Every line from the one containing "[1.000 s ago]" down to the last line of the listing below should be restated exactly, and nothing else.

**Recorded data**
***
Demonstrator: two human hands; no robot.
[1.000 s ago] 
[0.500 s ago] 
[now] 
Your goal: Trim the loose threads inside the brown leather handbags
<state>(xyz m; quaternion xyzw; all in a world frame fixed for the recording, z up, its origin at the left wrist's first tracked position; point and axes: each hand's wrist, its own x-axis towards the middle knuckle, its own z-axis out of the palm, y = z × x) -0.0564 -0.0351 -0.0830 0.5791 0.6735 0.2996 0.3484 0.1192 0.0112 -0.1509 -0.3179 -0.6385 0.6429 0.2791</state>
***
**Result below**
[1.000 s ago] 
[0.500 s ago] 
[now] 
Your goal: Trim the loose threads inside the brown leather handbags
<state>(xyz m; quaternion xyzw; all in a world frame fixed for the recording, z up, its origin at the left wrist's first tracked position; point and axes: each hand's wrist, its own x-axis towards the middle knuckle, its own z-axis out of the palm, y = z × x) -0.0564 -0.0351 -0.0830 0.5791 0.6735 0.2996 0.3484 0.1192 0.0112 -0.1509 -0.3179 -0.6385 0.6429 0.2791</state>

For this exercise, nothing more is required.